Monday, October 1, 2018


10 Slots for the Best Horror I've Seen in the Past Year
[1 of 10]


TRAGEDY GIRLS
(March 2017)


"I'm not a CSI person, but it looked like he was murdered."

This was a tricky one, in that for the most part, Tyler MacIntyre’s Tragedy Girls is a biting satire of today’s social media-obsessed youth.
But what convinced me that the film deserved a spot on this year’s ¡Q horror! list, is the persistent streak of vicious, vicious Vantablack humour that rushes with gleeful malice through its runtime.

For its initial three and a half minutes, Tragedy Girls plays like your standard slasher piece, as we bear witness to a teen couple making out in a car in a lonely isolated locale.
But just before we’re treated to the oh-so-elegantly-‘80’s title card, Tragedy Girls lifts its mask and reveals its subversive, blackly comedic self.

This is a world where the only things that truly matter are hashtags, retweets, and Followers, where the monsters can be found in classrooms, on the football field, and on the screens of your laptops and phones.
Where the adults are incompetent and oblivious, and the youth are at best, callow, self-involved sheep and at worst, sociopathic, narcissistic murderers.
It’s telling that the households of the titular Tragedy Girls aren’t run by abusive parental units from Hell, but rather, well-meaning adults who nonetheless have no idea what their kids are really up to.
It’s like the film is saying, it doesn’t matter how a child is raised anymore; they will be exactly what they choose to be, paving the road to their own personal damnation, one retweet at a time.

"Okay.
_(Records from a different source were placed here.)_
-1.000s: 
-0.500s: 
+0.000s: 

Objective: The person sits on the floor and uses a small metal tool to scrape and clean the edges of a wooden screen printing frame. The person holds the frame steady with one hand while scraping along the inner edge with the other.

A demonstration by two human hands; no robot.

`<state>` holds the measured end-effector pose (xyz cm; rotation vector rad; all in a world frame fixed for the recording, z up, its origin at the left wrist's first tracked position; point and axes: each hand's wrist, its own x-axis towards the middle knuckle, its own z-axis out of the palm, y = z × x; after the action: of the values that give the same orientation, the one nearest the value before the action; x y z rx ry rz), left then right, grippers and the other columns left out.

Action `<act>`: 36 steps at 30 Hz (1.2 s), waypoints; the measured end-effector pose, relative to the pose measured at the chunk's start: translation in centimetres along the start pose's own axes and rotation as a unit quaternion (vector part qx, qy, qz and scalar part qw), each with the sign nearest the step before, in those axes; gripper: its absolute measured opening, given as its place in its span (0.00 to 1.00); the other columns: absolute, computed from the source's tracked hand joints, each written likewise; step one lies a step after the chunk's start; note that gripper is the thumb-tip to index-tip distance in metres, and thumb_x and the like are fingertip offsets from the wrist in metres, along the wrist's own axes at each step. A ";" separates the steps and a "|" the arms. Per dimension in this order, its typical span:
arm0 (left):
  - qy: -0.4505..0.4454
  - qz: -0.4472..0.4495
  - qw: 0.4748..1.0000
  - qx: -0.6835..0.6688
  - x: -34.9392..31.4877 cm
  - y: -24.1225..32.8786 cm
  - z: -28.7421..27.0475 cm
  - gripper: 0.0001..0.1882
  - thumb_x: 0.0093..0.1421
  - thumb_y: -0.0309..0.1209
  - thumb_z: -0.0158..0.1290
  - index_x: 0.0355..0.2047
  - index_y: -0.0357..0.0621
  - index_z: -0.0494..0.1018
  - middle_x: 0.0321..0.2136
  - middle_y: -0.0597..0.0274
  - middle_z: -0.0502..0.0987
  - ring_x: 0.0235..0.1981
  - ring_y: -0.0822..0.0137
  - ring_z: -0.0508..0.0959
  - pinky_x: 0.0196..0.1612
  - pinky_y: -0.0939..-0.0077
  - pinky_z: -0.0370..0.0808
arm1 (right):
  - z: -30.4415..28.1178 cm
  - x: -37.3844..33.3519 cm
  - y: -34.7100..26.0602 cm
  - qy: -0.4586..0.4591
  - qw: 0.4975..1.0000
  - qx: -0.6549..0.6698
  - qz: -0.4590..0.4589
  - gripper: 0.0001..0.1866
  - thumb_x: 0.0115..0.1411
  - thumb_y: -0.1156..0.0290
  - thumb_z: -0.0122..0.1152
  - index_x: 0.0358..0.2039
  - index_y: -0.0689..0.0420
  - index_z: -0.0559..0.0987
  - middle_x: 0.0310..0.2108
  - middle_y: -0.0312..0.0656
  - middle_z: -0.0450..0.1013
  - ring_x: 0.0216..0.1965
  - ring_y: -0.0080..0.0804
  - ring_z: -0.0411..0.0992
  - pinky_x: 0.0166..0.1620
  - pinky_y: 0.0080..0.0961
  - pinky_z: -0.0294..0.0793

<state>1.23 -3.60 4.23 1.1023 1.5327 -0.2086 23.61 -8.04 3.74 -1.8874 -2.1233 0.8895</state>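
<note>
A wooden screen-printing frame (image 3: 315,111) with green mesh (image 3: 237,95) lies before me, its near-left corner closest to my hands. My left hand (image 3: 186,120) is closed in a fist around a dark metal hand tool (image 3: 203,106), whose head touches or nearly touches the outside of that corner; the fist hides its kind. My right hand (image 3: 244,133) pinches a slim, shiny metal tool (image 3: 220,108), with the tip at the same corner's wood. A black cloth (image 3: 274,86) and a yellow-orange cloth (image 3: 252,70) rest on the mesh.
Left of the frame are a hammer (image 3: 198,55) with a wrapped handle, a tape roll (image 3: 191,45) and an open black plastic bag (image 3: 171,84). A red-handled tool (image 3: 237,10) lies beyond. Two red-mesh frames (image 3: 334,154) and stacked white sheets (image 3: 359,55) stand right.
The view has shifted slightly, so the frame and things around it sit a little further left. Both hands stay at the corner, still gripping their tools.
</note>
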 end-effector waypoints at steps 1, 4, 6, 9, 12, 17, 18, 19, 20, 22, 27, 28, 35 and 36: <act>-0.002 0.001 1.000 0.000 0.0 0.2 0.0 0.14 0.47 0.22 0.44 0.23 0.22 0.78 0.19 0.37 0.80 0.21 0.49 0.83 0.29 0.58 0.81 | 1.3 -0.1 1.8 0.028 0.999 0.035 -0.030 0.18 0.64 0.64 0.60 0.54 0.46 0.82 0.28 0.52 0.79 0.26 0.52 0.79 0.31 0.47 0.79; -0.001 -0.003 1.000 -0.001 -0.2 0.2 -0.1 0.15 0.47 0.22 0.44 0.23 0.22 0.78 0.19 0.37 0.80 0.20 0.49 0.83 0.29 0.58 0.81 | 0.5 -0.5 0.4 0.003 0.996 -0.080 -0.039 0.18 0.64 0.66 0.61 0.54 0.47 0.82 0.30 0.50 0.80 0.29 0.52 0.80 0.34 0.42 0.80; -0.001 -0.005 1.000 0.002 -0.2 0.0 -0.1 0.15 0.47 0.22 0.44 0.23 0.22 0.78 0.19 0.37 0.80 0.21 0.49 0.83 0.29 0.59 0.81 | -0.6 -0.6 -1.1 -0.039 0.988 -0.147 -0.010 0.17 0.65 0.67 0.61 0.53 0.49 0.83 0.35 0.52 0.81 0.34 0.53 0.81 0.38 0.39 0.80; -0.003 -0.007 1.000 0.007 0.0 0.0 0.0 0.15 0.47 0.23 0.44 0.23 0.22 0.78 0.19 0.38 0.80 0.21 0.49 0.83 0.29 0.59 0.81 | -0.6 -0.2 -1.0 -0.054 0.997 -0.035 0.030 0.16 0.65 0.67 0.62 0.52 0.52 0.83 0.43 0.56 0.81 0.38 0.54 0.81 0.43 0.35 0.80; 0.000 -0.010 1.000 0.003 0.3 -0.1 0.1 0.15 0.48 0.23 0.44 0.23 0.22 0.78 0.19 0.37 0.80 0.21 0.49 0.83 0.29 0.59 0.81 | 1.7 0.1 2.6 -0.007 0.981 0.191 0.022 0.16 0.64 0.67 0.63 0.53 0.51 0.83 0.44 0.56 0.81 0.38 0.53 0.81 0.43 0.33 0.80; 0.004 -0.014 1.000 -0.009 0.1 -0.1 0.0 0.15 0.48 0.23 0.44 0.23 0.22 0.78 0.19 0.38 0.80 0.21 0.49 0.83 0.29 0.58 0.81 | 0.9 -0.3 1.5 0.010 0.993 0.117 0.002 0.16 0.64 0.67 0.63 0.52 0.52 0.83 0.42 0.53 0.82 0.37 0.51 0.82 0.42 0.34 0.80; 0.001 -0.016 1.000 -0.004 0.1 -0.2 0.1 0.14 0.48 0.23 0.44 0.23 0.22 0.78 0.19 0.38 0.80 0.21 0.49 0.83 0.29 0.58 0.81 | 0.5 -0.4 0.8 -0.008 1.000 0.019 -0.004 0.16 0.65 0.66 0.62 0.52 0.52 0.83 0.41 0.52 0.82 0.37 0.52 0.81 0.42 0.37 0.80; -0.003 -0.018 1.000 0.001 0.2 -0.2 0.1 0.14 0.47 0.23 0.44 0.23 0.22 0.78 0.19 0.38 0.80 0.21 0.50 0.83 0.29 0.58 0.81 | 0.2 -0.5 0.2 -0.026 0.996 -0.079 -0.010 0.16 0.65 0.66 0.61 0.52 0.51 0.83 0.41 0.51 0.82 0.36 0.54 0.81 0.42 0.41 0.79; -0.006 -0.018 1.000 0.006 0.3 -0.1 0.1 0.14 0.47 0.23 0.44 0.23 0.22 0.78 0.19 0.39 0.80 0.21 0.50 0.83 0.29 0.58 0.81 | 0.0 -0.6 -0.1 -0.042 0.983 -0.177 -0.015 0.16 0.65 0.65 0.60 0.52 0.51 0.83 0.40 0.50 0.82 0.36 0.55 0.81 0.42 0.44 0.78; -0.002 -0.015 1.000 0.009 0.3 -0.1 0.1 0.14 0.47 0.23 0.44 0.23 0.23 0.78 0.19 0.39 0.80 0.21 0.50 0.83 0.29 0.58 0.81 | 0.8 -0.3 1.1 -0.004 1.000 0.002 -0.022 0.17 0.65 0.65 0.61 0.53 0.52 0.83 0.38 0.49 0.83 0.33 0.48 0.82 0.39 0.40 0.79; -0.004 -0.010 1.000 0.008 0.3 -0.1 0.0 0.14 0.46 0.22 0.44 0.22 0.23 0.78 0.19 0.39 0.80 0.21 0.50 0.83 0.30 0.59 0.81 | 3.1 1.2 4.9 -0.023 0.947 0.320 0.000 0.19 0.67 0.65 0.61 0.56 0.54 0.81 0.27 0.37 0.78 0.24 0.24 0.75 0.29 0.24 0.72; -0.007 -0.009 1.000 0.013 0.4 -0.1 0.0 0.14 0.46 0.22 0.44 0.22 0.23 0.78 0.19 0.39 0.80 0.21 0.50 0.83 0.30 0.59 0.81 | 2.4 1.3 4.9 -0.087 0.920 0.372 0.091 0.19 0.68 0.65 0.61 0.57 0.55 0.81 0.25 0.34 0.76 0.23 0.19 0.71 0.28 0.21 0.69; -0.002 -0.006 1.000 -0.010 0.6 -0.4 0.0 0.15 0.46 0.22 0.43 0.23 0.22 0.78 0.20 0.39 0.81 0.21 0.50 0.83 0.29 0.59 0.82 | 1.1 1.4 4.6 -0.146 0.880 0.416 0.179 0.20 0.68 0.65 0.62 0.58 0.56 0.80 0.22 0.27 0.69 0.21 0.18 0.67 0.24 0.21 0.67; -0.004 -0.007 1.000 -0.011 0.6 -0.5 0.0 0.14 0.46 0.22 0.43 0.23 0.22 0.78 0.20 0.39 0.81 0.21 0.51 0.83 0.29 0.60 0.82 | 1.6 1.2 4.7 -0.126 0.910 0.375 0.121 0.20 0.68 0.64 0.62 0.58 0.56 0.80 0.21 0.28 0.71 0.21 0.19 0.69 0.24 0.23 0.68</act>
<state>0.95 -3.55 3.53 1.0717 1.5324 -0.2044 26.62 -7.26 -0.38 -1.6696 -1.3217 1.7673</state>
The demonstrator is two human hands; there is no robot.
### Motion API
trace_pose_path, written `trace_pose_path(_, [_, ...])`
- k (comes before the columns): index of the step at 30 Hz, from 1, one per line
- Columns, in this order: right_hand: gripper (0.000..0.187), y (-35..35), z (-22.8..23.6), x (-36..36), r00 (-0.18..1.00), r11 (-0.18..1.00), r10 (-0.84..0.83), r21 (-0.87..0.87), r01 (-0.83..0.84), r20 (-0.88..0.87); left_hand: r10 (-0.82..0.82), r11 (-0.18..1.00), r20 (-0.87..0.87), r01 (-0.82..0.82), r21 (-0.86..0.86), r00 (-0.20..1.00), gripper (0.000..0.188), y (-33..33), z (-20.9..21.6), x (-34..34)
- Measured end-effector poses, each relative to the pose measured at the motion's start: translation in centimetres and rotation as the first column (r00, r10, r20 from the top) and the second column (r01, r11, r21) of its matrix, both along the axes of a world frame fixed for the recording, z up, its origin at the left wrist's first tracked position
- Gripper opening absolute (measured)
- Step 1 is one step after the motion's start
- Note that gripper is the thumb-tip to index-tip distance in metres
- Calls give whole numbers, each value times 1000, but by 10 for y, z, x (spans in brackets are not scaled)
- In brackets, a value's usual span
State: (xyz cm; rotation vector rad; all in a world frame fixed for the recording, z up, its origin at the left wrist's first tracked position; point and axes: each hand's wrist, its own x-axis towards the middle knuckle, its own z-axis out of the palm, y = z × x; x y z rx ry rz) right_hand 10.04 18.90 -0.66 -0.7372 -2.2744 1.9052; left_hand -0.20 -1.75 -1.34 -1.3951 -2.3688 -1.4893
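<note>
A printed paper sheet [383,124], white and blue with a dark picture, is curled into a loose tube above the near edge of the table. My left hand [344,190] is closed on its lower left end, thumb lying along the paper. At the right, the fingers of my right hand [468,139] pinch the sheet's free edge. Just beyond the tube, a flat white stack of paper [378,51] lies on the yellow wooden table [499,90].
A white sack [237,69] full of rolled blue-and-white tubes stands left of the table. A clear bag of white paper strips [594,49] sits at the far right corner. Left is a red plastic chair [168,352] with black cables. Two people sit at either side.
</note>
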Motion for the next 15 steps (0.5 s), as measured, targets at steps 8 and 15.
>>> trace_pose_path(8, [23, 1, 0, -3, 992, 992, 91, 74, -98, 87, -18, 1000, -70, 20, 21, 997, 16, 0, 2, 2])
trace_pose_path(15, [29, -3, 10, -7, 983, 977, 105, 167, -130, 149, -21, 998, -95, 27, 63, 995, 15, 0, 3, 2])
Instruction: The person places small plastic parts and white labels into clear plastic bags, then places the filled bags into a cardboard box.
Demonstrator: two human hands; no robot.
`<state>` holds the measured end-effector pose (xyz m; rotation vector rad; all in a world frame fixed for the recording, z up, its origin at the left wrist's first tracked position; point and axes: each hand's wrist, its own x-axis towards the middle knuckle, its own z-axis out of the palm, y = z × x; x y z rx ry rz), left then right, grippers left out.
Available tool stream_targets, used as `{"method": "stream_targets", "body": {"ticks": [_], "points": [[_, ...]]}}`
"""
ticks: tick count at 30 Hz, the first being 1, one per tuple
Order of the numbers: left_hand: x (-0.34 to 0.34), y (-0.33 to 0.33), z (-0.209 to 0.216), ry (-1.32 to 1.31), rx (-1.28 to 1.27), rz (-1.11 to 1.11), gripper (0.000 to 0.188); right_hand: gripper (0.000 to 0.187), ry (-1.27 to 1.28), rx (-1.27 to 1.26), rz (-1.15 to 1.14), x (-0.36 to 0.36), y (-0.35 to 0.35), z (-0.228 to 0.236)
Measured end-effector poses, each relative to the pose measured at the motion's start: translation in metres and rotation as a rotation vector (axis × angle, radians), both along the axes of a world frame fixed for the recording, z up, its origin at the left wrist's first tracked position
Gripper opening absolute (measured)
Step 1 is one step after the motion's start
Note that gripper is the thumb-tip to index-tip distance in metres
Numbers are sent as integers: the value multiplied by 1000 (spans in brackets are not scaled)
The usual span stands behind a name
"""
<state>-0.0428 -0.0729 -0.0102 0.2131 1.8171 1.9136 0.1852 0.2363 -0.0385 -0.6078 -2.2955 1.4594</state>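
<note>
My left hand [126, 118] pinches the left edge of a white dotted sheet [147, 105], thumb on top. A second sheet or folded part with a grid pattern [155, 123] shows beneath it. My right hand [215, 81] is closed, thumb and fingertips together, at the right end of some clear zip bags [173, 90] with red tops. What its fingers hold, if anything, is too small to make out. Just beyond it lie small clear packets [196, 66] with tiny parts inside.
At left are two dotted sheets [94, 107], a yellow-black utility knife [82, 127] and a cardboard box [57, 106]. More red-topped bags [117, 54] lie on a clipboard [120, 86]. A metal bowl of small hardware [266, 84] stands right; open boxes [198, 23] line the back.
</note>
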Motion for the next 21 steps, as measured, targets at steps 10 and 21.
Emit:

Well... ummm... if, if Sadie needs like an alibi or, or something just to get her out of a jam, just tell her she can say she was with me watching some Dario Argento movie, okay?"
"Dario DiGiorno."
"Da... Dario Argen... Argento."
"Dario Arpeggio. Mario Wario. I don't know. I don't care. Byezies."

Parting Shot:
There’s a bunch of genre faces in this one, among them: Brianna Hildebrand, Kevin Durand, and an uncredited Josh Hutcherson.